**Aim of the exercise**
Search the material for "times" and copy each line in which it is found.
[[ Data extract open ]]
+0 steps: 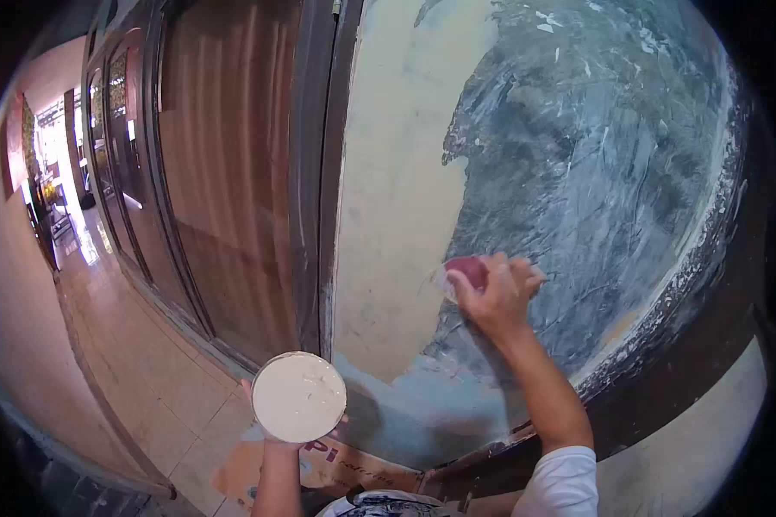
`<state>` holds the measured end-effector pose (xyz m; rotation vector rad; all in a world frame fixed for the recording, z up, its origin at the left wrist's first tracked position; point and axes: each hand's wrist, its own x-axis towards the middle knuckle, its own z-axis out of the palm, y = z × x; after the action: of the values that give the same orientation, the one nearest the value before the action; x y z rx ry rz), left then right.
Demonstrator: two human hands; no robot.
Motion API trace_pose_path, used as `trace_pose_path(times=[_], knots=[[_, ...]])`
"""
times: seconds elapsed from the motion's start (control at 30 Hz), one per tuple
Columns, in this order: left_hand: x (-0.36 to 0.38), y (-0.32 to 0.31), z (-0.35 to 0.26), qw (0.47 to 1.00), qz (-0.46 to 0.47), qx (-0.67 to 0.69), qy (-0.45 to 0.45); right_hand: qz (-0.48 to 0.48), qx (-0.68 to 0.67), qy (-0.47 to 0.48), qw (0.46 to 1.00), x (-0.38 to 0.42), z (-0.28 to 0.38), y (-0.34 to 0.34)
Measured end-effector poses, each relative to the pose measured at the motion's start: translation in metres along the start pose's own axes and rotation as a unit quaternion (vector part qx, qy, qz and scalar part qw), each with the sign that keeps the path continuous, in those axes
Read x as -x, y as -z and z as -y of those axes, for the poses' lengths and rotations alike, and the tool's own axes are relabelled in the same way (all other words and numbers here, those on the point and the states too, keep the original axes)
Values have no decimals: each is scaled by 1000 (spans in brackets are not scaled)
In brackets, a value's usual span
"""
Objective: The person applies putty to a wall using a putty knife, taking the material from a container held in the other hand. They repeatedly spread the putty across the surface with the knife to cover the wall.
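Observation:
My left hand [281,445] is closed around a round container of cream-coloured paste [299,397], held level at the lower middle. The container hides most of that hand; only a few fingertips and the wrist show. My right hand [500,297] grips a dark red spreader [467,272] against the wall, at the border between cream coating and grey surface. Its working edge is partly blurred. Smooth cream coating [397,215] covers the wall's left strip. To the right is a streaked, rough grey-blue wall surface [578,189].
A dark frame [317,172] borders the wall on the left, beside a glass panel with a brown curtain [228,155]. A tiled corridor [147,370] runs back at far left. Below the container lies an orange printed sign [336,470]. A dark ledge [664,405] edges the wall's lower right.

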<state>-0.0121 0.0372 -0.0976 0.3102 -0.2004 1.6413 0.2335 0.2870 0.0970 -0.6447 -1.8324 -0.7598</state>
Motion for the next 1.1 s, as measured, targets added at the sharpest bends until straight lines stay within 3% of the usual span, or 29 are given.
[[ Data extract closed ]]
**Answer space**
Motion API trace_pose_path, used as `trace_pose_path(times=[_], knots=[[_, ...]])`
times: seconds elapsed from the motion's start (control at 30 Hz), one per tuple

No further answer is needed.